§ **Requirement**: Work through the records below and copy every line that includes "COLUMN".
______________________________
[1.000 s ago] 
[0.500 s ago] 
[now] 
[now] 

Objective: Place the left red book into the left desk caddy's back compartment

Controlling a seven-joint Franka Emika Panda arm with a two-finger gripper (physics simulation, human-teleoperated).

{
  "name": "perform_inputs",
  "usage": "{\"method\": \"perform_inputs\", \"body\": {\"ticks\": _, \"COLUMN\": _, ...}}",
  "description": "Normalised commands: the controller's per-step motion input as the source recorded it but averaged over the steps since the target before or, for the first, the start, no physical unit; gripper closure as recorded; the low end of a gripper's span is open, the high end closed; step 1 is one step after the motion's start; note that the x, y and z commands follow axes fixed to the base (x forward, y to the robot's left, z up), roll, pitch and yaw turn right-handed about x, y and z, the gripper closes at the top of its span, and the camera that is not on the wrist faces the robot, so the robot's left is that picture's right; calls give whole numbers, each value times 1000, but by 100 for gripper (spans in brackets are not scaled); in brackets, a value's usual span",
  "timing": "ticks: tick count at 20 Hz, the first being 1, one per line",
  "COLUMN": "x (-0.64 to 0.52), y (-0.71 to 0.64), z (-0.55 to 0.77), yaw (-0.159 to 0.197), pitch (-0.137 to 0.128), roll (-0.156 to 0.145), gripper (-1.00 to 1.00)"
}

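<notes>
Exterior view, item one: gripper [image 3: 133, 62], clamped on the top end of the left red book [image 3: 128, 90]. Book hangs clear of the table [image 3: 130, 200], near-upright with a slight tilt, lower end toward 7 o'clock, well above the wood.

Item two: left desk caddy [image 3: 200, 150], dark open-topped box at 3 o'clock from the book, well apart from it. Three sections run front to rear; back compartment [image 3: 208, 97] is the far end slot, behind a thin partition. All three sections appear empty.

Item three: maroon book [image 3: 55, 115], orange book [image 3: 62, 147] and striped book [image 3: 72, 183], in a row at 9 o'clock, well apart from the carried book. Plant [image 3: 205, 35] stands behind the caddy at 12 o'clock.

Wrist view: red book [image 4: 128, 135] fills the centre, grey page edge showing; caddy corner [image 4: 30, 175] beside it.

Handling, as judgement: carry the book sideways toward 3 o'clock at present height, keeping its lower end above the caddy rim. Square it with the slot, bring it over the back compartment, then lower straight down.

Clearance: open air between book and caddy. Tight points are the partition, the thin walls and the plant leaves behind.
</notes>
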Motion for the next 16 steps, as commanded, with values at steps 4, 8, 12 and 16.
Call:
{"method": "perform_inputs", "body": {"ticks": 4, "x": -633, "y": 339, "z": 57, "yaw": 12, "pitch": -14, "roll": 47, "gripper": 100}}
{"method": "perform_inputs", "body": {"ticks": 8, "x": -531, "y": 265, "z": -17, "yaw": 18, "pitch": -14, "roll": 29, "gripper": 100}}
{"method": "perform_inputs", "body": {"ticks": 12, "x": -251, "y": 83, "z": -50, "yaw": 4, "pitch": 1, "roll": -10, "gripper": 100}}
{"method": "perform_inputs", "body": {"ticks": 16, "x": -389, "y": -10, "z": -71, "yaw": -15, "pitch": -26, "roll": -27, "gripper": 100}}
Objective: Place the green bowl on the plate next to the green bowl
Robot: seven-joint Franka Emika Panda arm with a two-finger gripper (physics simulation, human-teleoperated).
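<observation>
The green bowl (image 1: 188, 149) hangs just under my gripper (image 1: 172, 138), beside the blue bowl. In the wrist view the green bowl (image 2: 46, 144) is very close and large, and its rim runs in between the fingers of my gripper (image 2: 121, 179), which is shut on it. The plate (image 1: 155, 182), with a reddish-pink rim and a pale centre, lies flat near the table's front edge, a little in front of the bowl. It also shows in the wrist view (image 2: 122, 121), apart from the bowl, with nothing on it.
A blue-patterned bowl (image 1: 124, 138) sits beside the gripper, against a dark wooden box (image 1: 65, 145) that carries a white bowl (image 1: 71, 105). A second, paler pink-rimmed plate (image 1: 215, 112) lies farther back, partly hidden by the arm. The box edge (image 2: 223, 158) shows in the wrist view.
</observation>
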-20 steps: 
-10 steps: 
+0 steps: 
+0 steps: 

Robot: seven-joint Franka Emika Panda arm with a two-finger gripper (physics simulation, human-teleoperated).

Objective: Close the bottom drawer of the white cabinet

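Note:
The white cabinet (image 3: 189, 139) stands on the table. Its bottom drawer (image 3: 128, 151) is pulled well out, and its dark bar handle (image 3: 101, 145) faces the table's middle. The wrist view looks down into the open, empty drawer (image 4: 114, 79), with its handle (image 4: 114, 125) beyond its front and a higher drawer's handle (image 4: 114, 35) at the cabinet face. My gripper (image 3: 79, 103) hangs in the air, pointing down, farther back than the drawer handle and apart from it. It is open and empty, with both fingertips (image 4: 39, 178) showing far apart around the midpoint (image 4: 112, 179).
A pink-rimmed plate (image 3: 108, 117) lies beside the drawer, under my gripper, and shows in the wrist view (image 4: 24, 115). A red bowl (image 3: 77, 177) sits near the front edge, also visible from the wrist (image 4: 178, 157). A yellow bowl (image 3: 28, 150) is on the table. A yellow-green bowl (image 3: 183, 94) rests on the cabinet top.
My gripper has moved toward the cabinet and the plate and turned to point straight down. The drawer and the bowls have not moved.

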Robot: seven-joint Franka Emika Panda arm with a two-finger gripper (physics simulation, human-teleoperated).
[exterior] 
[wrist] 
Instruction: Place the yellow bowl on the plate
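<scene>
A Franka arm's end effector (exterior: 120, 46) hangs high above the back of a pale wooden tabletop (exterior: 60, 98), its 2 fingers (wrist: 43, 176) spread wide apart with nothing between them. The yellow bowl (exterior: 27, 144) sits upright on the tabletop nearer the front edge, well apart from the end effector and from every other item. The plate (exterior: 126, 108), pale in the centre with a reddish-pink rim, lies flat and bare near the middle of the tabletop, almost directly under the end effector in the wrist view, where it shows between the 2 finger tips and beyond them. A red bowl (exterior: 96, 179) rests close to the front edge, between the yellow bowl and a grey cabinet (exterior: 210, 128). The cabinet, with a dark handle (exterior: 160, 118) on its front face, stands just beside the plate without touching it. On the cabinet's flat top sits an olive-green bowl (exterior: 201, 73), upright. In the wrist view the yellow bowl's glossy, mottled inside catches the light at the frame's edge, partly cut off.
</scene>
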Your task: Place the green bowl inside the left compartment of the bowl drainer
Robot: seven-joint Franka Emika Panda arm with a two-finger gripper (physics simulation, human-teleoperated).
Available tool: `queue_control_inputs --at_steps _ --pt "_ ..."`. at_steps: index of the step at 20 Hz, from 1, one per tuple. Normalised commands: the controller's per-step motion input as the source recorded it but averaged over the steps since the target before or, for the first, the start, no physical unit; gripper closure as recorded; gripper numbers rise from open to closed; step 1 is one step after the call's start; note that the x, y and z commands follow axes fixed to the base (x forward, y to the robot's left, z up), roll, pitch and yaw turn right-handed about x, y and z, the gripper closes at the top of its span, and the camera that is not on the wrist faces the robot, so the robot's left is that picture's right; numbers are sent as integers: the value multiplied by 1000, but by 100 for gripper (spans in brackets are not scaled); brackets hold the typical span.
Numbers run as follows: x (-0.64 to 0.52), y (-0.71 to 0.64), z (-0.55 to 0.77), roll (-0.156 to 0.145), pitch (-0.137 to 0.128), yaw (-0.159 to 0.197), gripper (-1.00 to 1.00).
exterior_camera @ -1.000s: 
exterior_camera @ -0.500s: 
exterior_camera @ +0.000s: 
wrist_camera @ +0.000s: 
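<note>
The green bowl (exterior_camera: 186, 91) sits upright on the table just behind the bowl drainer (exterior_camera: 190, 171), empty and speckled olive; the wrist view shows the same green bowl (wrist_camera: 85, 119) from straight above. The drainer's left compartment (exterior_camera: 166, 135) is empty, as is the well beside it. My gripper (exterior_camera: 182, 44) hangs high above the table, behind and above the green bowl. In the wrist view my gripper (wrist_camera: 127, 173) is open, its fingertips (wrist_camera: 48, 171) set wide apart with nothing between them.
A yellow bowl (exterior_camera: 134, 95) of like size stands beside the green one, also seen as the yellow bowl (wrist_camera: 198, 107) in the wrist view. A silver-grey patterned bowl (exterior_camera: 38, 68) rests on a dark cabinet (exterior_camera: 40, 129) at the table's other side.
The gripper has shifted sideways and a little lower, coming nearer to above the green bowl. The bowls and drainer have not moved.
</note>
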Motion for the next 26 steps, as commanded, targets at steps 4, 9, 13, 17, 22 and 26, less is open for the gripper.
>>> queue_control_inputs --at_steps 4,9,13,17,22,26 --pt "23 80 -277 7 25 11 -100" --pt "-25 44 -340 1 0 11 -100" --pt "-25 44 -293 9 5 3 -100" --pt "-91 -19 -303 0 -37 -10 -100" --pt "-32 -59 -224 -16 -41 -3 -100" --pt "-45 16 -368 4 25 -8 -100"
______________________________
§ **Expected answer**:
  "usage": "{\"method\": \"perform_inputs\", \"body\": {\"ticks\": _, \"COLUMN\": _, ...}}",
  "COLUMN": "x (-0.64 to 0.52), y (-0.71 to 0.64), z (-0.55 to 0.77), yaw (-0.159 to 0.197), pitch (-0.137 to 0.128), roll (-0.156 to 0.145), gripper (-1.00 to 1.00)"

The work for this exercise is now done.